▶ Exercise brief:
From the records below, print only the part that opens with the line containing "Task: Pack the" and closes with the line containing "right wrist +"; omit the pictures.

▶ Given information:

===

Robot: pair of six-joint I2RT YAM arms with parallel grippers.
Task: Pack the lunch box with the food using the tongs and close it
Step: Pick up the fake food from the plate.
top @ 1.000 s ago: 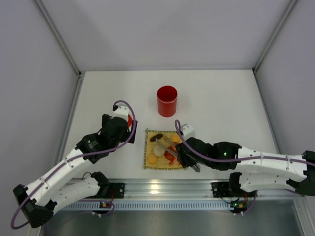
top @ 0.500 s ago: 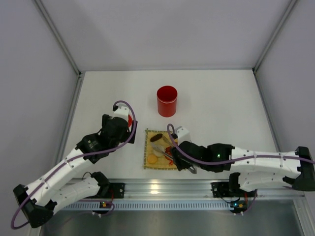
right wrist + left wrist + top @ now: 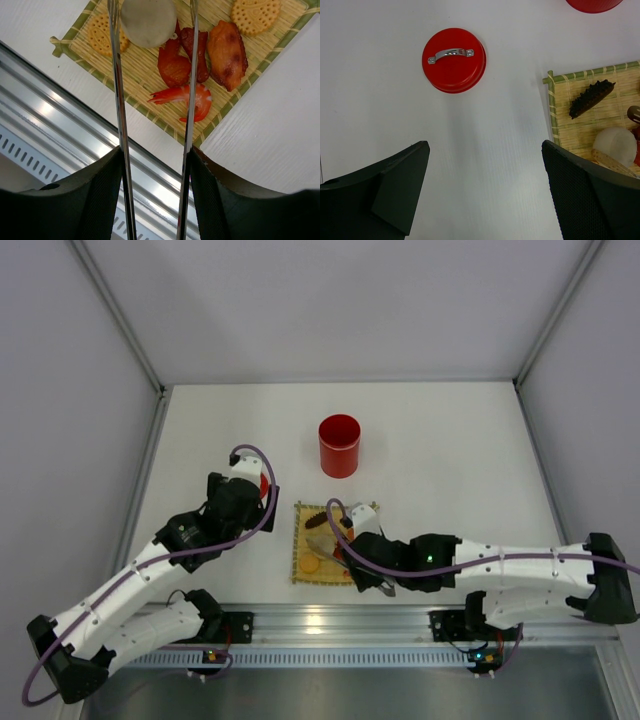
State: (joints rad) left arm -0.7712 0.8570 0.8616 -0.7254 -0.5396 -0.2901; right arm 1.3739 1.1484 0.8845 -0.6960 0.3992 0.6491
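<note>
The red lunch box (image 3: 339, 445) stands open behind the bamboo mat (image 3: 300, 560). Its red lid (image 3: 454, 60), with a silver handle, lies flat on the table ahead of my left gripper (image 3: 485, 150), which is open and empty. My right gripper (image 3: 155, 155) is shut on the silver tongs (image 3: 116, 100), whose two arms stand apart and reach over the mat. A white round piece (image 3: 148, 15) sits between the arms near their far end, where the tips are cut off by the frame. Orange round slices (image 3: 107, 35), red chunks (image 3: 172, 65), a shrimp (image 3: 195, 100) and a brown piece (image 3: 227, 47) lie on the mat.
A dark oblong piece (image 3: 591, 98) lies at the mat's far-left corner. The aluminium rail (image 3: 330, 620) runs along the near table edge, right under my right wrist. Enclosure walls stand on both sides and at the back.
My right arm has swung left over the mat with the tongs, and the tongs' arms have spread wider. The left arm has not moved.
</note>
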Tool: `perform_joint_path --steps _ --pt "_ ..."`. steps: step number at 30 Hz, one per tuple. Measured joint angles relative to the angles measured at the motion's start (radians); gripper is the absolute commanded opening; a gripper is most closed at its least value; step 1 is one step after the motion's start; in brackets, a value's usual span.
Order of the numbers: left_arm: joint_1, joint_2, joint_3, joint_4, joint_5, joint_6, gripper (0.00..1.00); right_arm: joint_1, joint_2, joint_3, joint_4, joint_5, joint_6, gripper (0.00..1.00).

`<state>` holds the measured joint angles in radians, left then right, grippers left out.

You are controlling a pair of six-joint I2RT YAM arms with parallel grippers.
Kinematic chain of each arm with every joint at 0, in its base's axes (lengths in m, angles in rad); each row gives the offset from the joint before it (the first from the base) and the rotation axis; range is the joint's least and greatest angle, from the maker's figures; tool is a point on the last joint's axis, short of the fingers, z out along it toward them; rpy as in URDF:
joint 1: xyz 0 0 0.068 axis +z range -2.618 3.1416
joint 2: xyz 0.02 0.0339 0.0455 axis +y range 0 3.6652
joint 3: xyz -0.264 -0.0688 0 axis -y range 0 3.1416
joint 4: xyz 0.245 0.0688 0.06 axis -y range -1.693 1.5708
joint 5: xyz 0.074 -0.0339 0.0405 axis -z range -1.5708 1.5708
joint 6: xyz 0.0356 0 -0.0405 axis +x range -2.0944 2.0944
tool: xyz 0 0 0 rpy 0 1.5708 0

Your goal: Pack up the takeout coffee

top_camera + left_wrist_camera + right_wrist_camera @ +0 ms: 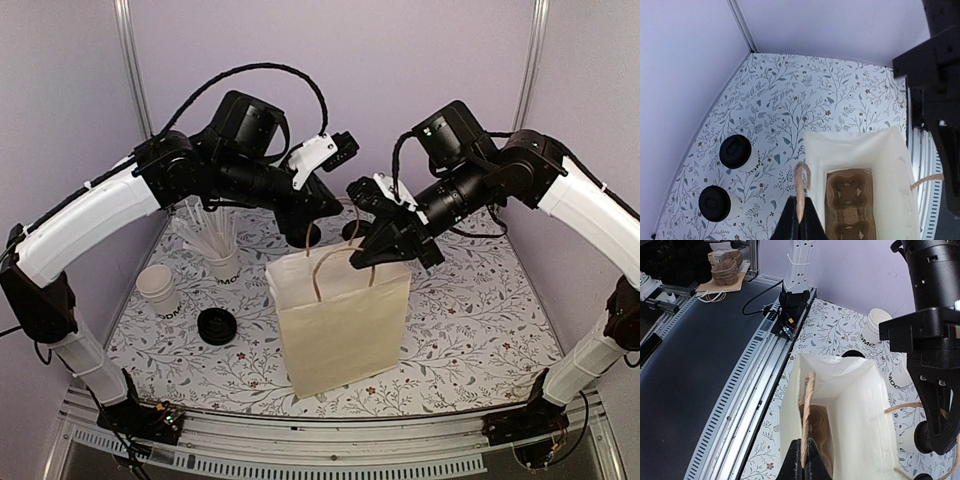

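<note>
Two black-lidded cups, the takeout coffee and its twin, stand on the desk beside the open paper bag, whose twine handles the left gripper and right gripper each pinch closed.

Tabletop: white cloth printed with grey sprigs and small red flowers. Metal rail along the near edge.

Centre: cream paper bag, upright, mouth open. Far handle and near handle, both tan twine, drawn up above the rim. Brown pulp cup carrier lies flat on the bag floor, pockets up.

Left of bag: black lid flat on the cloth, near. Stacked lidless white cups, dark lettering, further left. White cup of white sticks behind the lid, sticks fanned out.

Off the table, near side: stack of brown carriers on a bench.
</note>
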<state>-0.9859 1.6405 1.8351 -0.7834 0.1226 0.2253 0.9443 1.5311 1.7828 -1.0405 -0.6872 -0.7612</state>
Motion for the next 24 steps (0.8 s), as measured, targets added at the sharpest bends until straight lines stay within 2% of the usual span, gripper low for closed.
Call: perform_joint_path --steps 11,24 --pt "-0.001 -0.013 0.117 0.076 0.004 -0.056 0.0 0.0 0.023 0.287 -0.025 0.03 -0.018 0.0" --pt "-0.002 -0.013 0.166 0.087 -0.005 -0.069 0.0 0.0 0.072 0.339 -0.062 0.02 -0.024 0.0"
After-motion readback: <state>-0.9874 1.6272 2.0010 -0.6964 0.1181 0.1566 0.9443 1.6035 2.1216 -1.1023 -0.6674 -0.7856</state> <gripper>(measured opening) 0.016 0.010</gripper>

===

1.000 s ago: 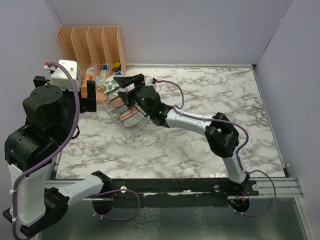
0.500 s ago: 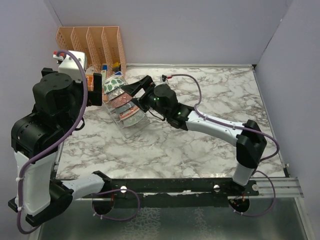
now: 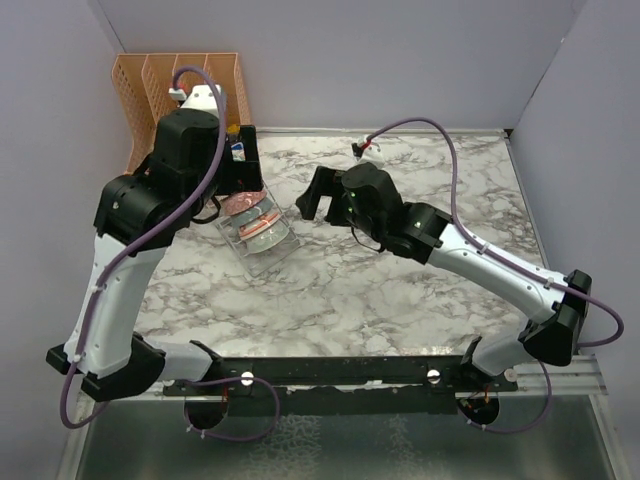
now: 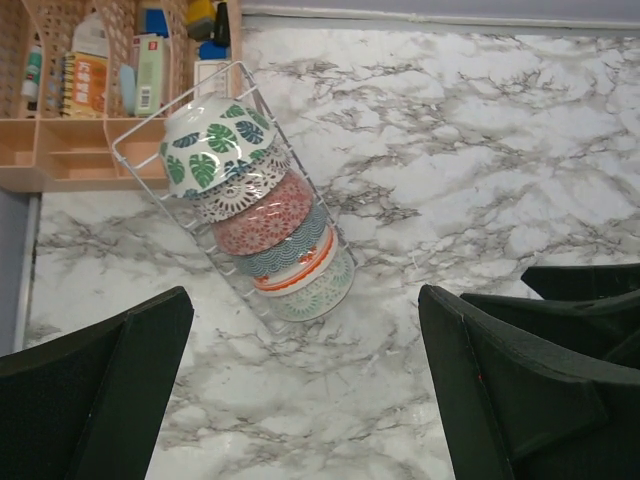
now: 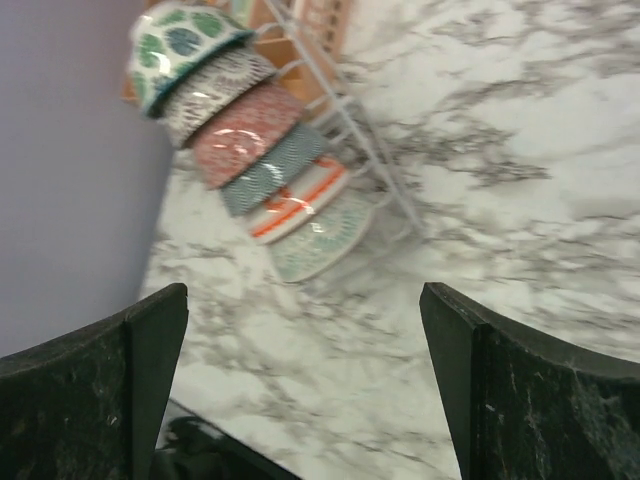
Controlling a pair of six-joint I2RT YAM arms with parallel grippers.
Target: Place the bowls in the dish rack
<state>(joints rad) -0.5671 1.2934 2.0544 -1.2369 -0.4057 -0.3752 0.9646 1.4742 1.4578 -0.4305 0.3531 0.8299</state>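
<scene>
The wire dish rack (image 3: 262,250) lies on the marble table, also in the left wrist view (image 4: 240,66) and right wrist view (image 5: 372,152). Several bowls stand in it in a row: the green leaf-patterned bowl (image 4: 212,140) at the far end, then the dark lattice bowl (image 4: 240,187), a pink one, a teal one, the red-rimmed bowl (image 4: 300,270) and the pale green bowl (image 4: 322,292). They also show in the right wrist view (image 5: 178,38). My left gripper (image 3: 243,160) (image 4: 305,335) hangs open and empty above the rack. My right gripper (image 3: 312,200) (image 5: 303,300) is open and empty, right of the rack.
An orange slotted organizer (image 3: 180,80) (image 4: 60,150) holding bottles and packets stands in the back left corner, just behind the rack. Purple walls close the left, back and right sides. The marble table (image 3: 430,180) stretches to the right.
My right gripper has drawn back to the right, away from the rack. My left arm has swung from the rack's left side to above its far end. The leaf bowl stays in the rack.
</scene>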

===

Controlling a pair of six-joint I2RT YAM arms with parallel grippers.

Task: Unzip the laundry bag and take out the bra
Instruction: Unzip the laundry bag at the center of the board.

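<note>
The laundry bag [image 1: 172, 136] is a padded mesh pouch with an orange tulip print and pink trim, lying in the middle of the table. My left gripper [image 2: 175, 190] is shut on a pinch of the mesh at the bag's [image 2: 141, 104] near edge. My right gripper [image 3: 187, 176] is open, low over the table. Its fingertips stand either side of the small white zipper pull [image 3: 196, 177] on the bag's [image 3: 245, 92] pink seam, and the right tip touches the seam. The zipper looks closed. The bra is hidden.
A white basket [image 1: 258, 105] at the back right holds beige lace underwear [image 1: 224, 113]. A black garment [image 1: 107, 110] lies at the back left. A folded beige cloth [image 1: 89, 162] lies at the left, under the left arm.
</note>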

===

▶ Task output:
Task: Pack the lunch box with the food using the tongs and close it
Step: Pick up the fake food from the plate.
top @ 1.000 s ago: 
top @ 0.500 s ago: 
right wrist + left wrist + top @ now: 

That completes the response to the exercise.